[Problem statement] As soon as the line containing "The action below" appears in the material below, start returning lines exactly, and end with the line containing "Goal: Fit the".

Data segment section start

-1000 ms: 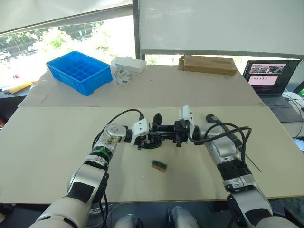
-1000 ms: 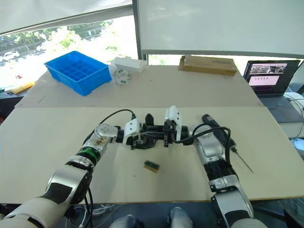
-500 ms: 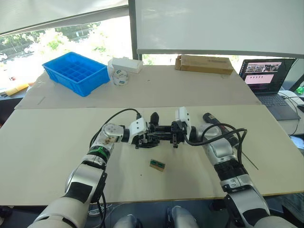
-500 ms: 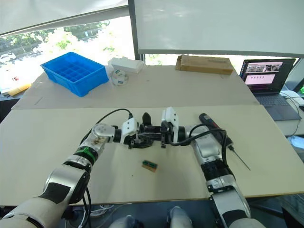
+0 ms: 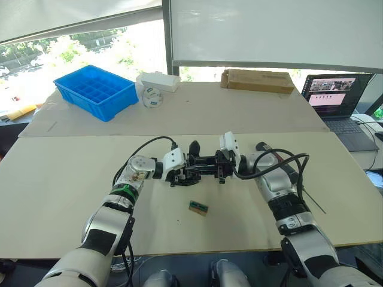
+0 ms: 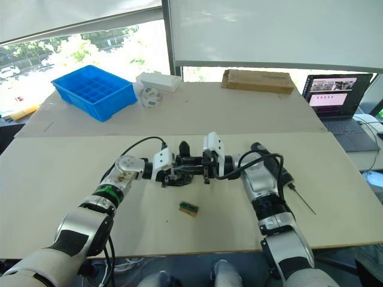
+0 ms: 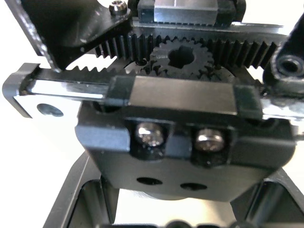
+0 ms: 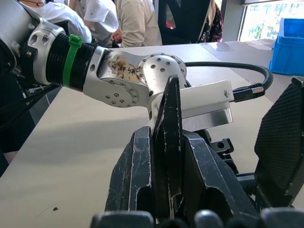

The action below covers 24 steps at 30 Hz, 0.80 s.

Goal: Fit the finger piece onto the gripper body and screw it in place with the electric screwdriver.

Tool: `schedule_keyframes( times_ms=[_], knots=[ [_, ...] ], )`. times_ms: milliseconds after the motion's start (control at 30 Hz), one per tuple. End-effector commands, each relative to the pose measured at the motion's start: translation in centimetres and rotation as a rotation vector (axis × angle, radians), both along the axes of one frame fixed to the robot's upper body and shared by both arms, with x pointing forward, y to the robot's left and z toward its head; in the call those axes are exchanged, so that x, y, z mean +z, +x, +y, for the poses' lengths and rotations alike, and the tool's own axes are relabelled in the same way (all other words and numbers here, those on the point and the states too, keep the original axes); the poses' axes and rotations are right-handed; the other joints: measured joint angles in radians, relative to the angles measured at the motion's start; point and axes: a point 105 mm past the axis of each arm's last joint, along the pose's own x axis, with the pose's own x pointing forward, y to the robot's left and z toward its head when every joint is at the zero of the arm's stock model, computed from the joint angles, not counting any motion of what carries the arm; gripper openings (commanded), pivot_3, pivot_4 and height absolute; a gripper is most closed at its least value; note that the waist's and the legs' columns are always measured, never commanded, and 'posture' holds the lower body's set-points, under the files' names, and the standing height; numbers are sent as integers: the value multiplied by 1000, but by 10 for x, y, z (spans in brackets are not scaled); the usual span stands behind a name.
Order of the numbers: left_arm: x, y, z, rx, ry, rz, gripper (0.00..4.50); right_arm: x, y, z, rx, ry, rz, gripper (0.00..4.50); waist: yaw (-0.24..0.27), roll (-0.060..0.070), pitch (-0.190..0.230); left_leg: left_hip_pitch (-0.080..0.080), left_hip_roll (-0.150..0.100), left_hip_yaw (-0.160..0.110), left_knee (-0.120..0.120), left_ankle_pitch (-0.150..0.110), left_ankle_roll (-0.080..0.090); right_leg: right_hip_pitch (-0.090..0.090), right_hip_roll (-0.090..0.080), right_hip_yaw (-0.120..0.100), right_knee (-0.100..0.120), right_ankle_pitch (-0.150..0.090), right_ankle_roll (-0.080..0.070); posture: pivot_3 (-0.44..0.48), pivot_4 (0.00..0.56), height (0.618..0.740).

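No legible writing on gripper body (image 7: 180,123).

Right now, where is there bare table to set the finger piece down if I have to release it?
Bare tabletop lies left of the left arm, and in front of the green block toward the near edge. It is crowded mid-table, where the left gripper and right gripper meet at the gripper body, and by the electric screwdriver.

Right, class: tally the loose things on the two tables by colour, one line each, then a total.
Blue: 1, the bin
White: 2, the box and the tape roll
Brown: 1, the cardboard box
Green: 1, the small block
Black: 2, the laptop and the electric screwdriver
Total: 7
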Motion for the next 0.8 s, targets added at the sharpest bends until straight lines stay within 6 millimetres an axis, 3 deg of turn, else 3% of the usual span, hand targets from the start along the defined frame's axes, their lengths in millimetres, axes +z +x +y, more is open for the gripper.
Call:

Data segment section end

[Exercise output]
The action below covers 24 steps at 30 Hz, 0.80 s.

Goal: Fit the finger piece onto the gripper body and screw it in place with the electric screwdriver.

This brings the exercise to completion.